Sunday, February 15th, 2009

I had a note yesterday from a client which set me thinking about links.

I had updated the web site of Nicholas Rhea (the author of the Constable books, on which the long-running Heartbeat TV series was based – real name Peter N. Walker) with a news item which had been sent to me by Peter’s wife, Rhoda: a report in the Times Business News quoted UBS, the Swiss bank which acts as ITV’s broker, as warning that cutting popular series like Heartbeat was weakening the company – and I’d added a link to the original report.

Rhoda very kindly thanked me for doing this, and added:

…thanks for putting in the links. So much better than cluttering up the page with too much stuff. I like the way links are highlighted so you can click straight through if you want the full story…

My immediate reaction was: "Me too!" – not so much about how I’d chosen to display the links on the site, although that’s something I think about in every site design: I want links to be obvious enough that the visitor will know they are links, but I don’t want them to be a distraction to someone who wants to read straight through the page.

But what really struck a chord for me was just how useful links are. Mostly I take this for granted, but when I stop and think about it, the ability to link to further information – whether within or outside the site – is one of the things I most value. I love the richness that comes from being able to footnote any point with an unlimited amount of further information for those who want it, the ease of directing others to resources I have found interesting (or illuminating, or just entertaining), the flexibility of constructing sites so that information can be found easily and put into as many different contexts as I like.

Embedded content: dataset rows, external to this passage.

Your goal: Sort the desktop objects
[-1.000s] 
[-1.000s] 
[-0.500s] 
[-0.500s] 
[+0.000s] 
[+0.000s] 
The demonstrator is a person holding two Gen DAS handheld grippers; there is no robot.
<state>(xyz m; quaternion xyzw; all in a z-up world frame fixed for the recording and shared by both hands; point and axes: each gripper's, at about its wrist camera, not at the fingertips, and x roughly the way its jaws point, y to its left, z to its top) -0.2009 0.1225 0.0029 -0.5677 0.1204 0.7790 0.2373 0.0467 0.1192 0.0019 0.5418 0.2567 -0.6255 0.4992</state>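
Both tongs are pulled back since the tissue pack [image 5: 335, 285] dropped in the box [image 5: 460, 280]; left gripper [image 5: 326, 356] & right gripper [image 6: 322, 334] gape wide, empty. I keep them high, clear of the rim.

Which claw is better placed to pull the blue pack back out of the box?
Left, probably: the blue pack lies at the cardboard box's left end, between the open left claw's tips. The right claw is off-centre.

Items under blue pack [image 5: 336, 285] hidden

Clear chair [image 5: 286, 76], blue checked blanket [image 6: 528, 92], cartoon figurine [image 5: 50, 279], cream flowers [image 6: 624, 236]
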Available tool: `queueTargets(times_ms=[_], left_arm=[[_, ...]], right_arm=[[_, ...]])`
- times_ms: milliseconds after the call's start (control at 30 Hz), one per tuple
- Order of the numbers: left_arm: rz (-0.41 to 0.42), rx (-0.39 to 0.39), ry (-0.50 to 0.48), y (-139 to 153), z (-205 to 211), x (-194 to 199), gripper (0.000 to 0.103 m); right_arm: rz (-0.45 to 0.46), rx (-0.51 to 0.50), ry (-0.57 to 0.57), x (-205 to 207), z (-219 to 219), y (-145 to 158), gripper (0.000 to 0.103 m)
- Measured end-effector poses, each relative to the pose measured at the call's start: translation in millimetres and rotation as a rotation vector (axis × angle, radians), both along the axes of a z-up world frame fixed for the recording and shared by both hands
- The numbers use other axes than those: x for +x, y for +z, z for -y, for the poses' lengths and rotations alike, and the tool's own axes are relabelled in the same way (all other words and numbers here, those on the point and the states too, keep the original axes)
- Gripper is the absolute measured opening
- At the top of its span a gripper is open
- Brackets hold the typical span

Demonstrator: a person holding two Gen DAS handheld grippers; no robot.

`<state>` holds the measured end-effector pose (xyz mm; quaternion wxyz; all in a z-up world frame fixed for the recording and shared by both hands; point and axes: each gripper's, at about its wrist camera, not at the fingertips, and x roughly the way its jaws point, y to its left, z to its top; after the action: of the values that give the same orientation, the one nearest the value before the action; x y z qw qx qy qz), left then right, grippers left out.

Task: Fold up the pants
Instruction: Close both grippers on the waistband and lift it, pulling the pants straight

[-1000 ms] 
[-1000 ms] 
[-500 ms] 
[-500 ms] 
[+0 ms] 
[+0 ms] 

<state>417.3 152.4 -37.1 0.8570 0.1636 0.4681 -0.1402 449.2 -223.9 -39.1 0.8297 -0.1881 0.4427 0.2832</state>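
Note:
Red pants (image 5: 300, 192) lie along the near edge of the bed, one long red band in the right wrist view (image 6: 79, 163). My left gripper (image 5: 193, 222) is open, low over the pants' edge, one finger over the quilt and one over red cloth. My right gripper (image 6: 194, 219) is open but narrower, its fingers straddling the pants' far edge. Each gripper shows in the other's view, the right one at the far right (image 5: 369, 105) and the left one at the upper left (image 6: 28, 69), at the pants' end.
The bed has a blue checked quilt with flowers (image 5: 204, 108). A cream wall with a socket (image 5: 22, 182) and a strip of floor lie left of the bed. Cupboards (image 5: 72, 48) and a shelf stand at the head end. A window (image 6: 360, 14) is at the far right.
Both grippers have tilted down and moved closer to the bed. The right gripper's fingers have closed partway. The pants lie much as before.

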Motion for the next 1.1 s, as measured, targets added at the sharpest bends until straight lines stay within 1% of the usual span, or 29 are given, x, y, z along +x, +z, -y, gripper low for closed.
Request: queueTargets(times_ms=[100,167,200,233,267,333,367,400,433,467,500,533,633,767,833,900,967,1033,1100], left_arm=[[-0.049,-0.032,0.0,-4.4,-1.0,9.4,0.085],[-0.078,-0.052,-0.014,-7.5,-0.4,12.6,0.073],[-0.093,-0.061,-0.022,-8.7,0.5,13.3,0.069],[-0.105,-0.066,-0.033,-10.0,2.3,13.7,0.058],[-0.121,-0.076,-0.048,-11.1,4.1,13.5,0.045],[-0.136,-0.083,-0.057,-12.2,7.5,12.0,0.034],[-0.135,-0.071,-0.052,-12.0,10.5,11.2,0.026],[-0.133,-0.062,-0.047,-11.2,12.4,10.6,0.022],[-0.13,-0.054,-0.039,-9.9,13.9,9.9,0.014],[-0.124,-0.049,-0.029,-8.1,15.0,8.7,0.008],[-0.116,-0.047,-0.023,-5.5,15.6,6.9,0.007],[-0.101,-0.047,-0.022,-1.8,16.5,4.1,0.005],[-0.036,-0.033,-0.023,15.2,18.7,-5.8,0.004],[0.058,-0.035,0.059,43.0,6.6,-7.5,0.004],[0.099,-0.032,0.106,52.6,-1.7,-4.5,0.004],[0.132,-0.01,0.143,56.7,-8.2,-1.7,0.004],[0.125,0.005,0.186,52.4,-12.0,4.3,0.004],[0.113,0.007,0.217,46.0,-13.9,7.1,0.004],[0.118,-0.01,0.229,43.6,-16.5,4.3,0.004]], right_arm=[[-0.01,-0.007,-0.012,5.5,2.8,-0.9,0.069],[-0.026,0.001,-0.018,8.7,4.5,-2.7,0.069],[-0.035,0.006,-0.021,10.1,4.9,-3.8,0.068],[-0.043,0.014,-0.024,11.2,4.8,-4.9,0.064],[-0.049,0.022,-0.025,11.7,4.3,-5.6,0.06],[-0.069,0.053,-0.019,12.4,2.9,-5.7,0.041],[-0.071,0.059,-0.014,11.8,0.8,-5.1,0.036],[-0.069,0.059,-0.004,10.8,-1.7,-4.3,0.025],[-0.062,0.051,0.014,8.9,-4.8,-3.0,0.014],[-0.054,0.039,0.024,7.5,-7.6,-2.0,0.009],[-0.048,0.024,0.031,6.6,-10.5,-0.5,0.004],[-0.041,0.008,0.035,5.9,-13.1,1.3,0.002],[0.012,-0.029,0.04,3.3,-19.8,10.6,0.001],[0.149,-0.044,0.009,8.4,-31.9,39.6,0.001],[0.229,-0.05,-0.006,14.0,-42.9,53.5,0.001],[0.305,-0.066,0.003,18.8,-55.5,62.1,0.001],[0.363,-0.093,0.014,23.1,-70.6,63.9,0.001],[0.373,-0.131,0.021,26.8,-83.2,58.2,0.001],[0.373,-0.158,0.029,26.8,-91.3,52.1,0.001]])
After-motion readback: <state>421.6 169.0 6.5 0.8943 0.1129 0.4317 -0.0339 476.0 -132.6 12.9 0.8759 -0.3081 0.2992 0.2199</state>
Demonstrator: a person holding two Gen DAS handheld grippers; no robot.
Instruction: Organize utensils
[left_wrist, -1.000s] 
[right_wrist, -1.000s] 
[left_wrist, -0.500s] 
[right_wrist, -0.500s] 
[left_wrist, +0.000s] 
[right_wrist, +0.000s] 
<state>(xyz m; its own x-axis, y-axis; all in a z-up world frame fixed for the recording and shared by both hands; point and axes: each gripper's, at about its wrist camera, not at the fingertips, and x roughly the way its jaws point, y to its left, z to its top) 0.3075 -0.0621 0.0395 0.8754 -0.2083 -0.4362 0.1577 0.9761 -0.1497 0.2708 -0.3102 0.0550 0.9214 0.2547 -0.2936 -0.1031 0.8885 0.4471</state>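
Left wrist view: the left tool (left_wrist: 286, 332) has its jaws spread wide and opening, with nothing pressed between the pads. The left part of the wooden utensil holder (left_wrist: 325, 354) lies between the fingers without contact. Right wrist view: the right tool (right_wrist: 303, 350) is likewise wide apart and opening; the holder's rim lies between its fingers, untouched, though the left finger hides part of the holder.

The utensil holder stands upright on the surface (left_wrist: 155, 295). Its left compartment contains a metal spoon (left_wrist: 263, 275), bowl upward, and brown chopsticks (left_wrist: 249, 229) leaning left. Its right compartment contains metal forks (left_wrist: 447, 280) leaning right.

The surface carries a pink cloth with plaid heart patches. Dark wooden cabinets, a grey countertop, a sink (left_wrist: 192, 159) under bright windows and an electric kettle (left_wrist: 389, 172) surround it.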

The ability to hyperlink is so valuable that I am saddened when people avoid using it (because they don’t want to encourage their hard-won visitors to leave the site) or treat it as currency, something to be exchanged ("I’ll link to your site if you’ll link to mine"). Ultimately, these are strategic decisions that each of us must make for ourself, and it’s up to the client whether the site is generous or frugal with external links. But if it’s my choice, I’d rather build a site that is so rich in information that people will want to return to it.

Ask Roger

Thursday, February 5th, 2009

Thursday brings the Guardian‘s Technology supplement, a curious mixture of news and reviews of computer games, mobile phones and government computerisation projects. There’s always something interesting in it, though.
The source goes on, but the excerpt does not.